A disparidade entre a cotação oficial do dólar e o seu valor no mercado paralelo subiu significativamente na Venezuela nas últimas semanas, gerando preocupação entre os cidadãos, incluindo os luso-venezuelanos, que temem uma subida da inflação.
Segundo as redes sociais locais o dólar paralelo cotava-se na sexta-feira em aproximadamente 104,00 bolívares (1,38 euros)), no mesmo dia em que o Banco Central da Venezuela estabeleceu uma taxa oficial de câmbio de 59,56 bolívares (0,8 euros).
"O mercado negro, que estabelece a cotação paralela do dólar está proibido no país e até mediados de 2024 estava praticamente sem vida, com valores muito próximos ao afixada oficialmente, mas desde o último trimestre do ano o diferencial começou a ganhar força e há cada vez mais pessoas a dizer o valor do paralelo como valor diário de câmbio", disse um comerciante à agência Lusa.

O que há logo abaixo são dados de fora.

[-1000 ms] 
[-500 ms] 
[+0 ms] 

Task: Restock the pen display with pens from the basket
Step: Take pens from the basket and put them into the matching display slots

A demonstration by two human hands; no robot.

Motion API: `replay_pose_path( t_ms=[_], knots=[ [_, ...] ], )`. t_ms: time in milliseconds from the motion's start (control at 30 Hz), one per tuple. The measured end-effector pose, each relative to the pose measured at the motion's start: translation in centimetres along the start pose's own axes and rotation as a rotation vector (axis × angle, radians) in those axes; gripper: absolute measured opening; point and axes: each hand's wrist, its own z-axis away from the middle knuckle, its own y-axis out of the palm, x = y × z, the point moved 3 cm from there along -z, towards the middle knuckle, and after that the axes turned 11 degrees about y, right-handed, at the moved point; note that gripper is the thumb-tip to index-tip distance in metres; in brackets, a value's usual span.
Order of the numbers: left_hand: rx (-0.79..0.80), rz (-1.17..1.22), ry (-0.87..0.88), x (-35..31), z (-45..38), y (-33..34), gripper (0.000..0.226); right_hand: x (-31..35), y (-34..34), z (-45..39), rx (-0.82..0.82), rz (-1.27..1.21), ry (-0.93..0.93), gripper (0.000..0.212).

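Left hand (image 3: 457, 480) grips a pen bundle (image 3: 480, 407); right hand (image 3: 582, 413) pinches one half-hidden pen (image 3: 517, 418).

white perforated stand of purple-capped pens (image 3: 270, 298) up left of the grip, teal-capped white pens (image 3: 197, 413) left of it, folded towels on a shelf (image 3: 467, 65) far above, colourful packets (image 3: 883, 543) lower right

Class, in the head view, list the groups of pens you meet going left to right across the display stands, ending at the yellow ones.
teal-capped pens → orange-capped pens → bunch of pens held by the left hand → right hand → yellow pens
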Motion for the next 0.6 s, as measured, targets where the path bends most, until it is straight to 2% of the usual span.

O comerciante Alex Calderón Aguiar afirmou que apesar de a moeda venezuelana ser o bolívar, os preços dos bens e serviços são afixados em dólares à taxa cambial do dia, mas a população não consegue obter dólares a valores oficiais nos bancos e nas casas de câmbio e tem gerado pressões sobre os preços informais.
"Há cada vez mais pessoas a colocar nos seus 'estados' do WhatsApp a mensagem de que estão a comprar uma determinada quantidade de dólares e inclusive pelos comércios passam cada vez mais venezuelanos 'oferecendo' dólares a valores significativamente superiores aos oficiais", explicou.
Vários empresários disseram à agência Lusa que, mesmo usando os valores oficiais de referência, enfrentam dificuldades para repor alguns produtos, porque quando compram a crédito depois têm de pagar mais bolívares pelas faturas, mesmo quando pagam em numerário.
"Este diferencial de câmbio reaviva os temores, faz recordar anos passados em que a Venezuela registou valores historicamente altos de inflação. Além disso, os preços variam constantemente em dólares, fazendo disparar os valores na moeda local". explicou Alex Calderón Aguiar, sublinhando que as autoridades devem reforçar os esforços para controlar o mercado cambial venezuelano.
Os empresários temem ainda que a volatilidade da moeda aumente as dificuldades quotidianas dos cidadãos e reduza o consumo, situação que associada a cada vez mais alta tributação e ao aumento do preço dos serviços, poderá levar alguns estabelecimentos comerciais a encerrarem as portas.
No entanto, um número reduzido de venezuelanos considera-se privilegiado, pois trabalha remotamente para empresas estrangeiras que lhes paga eletronicamente em moedas diferentes que depois troca localmente.
"Essa situação não me tem afetado porque recebo euros que posso trocar, mas percebo que há coisas que aumentaram de preço em dólares. Durante a pandemia da covid-19 eu gastava 60 dólares mensais nas compras básicas para a minha família [de três pessoas] e agora gasto isso em menos de uma quinzena", explicou Lisette Fernández à Lusa.
A trabalhar em serviços ao cliente para uma empresa espanhola, diz que "o problema é que a inflação está dolarizada".
"Na Venezuela, nem todas as pessoas estão na minha condição. O salário mínimo é afixado em bolívares, e há algumas empresas que complementam com bónus em dólares, mas isso não conta para as compensações a receber na hora de trocar de emprego", disse.
Segundo o Observatório Venezuelano de Finanças (OVF), em fevereiro de 2025 a Venezuela registou 12,8% de inflação e uma taxa acumulada de 117% em 12 meses.